* What is expected:
Below are the entries; count the lines in them that contain the word "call" and give only the number.

[Items from a data source]

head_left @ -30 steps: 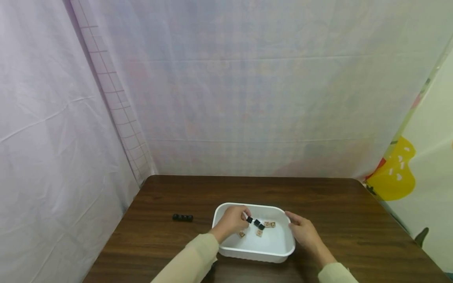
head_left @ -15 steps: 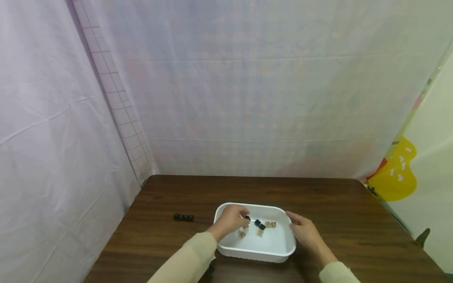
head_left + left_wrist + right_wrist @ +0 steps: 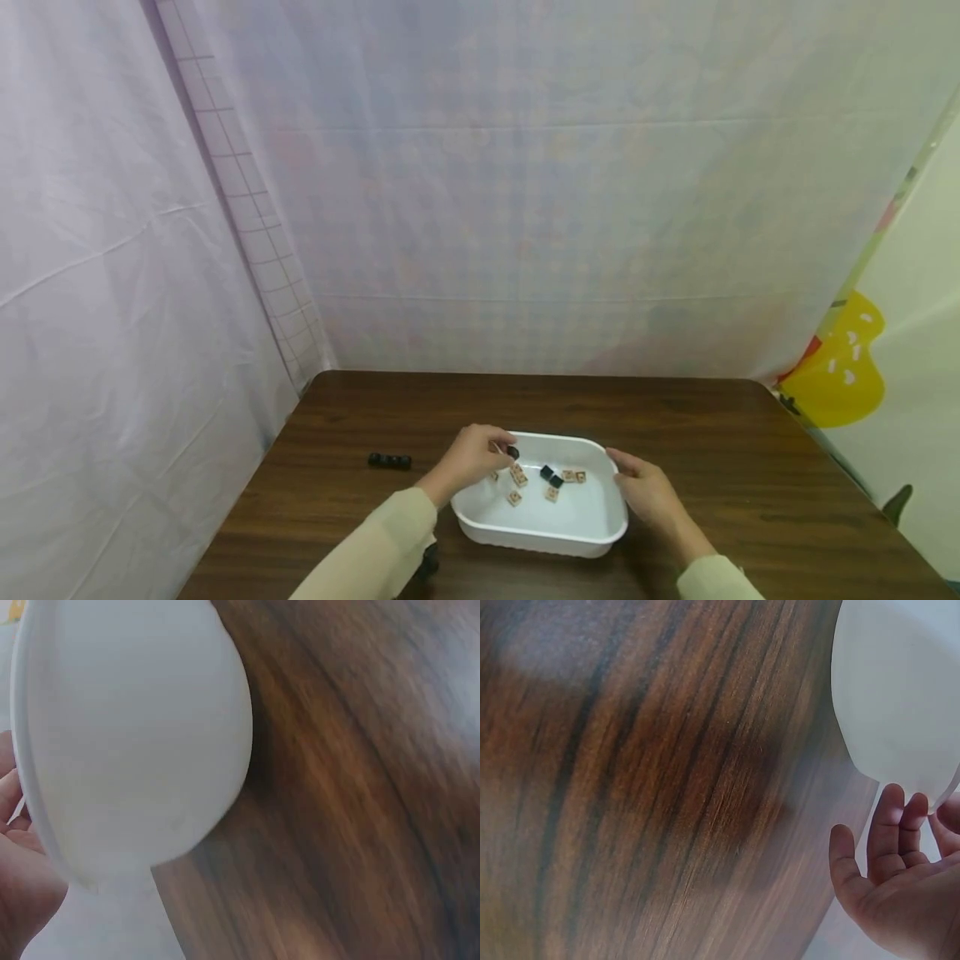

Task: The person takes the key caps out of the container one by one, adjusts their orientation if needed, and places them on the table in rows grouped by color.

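A white plastic basin (image 3: 540,537) stands on the wooden table in the head view. Over its left part, my left hand (image 3: 471,454) pinches a small black cube (image 3: 513,452) between thumb and fingers. My right hand (image 3: 649,495) grips the basin's right rim, thumb on one side and fingers curled underneath in the right wrist view. Inside lie two more black cubes (image 3: 551,477) and several small wooden pieces with dark marks (image 3: 518,476). The basin's outer wall (image 3: 142,742) hides its contents from the left wrist view, where part of the left hand (image 3: 22,885) shows behind the rim.
Left of the basin, a short row of black cubes (image 3: 389,461) lies on the brown table (image 3: 360,417). A dark object (image 3: 427,562) shows by the left sleeve. White curtains (image 3: 525,208) hang behind the table and along its left.
My left hand has moved left and slightly up with the black cube, uncovering wooden pieces beneath it. The right hand and basin have stayed nearly still.
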### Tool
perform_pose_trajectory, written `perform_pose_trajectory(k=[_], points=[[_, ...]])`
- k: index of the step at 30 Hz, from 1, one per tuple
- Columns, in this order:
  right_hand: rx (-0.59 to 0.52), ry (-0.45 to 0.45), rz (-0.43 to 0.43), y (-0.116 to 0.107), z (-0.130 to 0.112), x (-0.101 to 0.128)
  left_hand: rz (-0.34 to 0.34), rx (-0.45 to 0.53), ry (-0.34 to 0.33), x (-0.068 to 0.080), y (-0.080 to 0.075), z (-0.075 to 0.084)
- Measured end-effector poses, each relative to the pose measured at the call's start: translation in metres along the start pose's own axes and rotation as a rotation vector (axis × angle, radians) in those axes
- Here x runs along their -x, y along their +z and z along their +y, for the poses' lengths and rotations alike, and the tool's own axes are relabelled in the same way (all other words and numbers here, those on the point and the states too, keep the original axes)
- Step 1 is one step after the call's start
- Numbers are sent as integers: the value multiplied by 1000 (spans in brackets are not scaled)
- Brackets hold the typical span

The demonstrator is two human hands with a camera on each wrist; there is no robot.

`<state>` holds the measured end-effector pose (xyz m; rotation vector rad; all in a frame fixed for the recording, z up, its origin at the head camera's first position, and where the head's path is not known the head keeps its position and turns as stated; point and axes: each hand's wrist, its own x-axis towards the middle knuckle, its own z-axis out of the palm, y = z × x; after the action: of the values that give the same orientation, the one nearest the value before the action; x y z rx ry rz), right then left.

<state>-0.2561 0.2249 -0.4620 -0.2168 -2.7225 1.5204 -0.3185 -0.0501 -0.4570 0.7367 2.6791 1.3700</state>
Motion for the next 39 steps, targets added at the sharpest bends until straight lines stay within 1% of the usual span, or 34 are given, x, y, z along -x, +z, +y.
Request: perform_pose_trajectory(k=[7,13,17,21,22,26,34,39], points=[[17,16,-25,-6,1,-4,43,14,-19,5,-17,-9],[68,-9,-92,-18,1,-11,75,34,-14,13,-33,-18],[90,2,-141,-24,0,-12,86,34,-36,18,-42,-22],[86,24,-160,-26,0,-13,96,35,-48,23,-49,-25],[85,22,-162,-26,1,-13,100,36,-40,25,-51,-26],[82,7,-176,-25,3,-15,119,53,-43,32,-57,-31],[63,1,-195,-25,5,-16,159,108,-45,45,-74,-50],[55,7,-206,-24,4,-15,203,95,-94,53,-91,-65]])
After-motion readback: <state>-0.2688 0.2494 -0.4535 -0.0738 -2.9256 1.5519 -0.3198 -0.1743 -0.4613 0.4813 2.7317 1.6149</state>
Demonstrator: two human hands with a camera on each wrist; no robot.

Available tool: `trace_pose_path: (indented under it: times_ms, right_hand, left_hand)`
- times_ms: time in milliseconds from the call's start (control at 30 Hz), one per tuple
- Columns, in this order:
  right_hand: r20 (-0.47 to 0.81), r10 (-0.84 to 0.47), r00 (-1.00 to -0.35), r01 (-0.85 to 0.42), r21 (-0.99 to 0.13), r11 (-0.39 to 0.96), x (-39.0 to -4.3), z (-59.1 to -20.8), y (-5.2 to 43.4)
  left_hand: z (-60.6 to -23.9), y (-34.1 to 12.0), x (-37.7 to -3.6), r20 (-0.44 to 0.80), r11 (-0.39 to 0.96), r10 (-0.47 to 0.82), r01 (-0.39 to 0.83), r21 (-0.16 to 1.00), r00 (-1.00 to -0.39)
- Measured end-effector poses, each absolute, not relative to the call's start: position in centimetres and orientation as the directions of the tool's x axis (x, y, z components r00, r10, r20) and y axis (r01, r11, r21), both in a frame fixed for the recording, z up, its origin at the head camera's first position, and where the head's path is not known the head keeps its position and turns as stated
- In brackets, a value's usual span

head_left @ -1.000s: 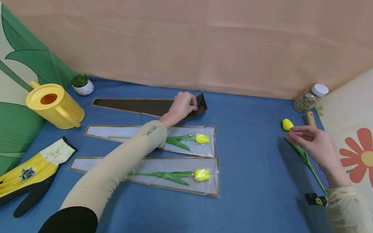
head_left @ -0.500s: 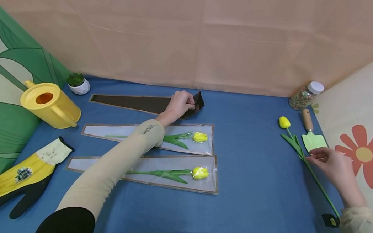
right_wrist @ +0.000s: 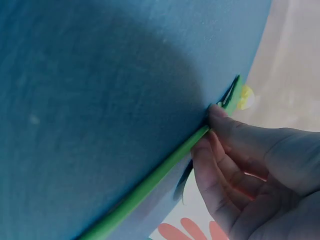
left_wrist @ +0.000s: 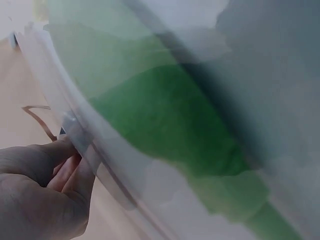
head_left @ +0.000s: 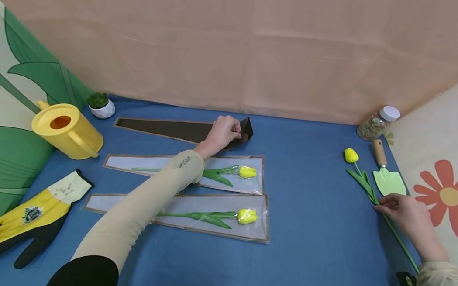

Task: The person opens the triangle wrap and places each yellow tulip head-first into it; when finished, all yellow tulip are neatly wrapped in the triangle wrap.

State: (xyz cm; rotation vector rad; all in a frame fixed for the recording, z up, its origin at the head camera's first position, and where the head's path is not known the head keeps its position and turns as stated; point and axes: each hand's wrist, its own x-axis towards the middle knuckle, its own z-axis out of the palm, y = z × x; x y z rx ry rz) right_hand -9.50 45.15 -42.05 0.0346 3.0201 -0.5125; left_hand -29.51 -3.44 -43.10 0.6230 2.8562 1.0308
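Our right hand (head_left: 403,212) has come down from the flower head and now pinches the tulip (head_left: 362,179) stem near the desk's right edge, while our left hand (head_left: 223,131) keeps pinching the dark sleeve (head_left: 163,128) near the far edge.

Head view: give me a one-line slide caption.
Left hand pinches the dark brown flower sleeve's open end while right hand grips the loose yellow tulip's green stem.

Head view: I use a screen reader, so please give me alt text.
A person's left hand pinches the open end of a dark flower sleeve on a blue table, while the right hand grips a loose yellow tulip's stem.
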Motion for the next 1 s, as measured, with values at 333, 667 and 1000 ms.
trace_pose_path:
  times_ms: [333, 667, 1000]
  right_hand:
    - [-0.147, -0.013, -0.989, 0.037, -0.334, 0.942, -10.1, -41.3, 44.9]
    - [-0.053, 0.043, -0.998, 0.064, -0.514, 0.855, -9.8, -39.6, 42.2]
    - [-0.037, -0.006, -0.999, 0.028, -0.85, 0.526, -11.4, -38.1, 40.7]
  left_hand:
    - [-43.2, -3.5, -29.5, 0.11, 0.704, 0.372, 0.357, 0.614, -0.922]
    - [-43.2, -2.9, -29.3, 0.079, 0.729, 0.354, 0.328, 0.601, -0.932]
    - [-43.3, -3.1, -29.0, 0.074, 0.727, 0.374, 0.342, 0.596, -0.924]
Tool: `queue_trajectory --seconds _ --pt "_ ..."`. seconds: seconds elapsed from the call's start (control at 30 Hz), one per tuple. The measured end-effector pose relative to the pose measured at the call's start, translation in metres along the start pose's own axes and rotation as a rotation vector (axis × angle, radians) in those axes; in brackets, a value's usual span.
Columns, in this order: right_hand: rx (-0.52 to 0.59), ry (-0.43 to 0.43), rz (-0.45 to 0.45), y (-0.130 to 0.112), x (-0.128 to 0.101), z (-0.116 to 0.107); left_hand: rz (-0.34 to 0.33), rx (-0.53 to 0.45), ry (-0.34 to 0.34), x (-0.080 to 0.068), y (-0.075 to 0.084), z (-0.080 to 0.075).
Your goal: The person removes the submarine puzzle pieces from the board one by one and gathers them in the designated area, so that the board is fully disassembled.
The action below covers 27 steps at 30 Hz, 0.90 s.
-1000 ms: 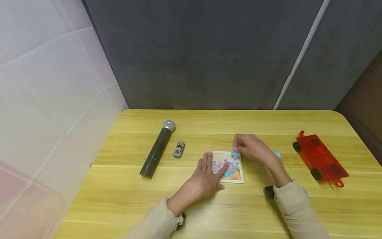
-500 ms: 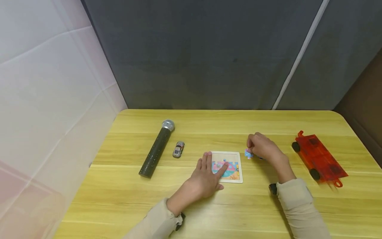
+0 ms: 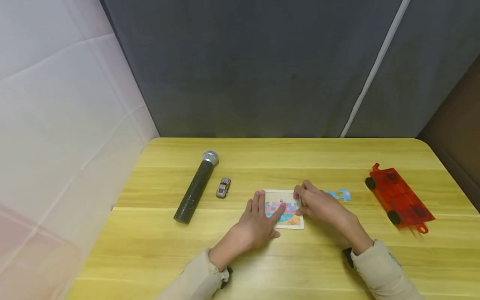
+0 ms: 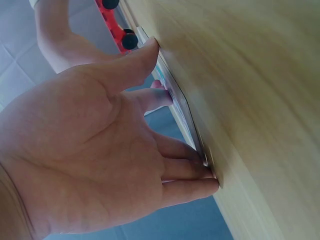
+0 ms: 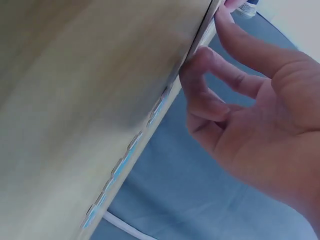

* Solution for this exercise:
5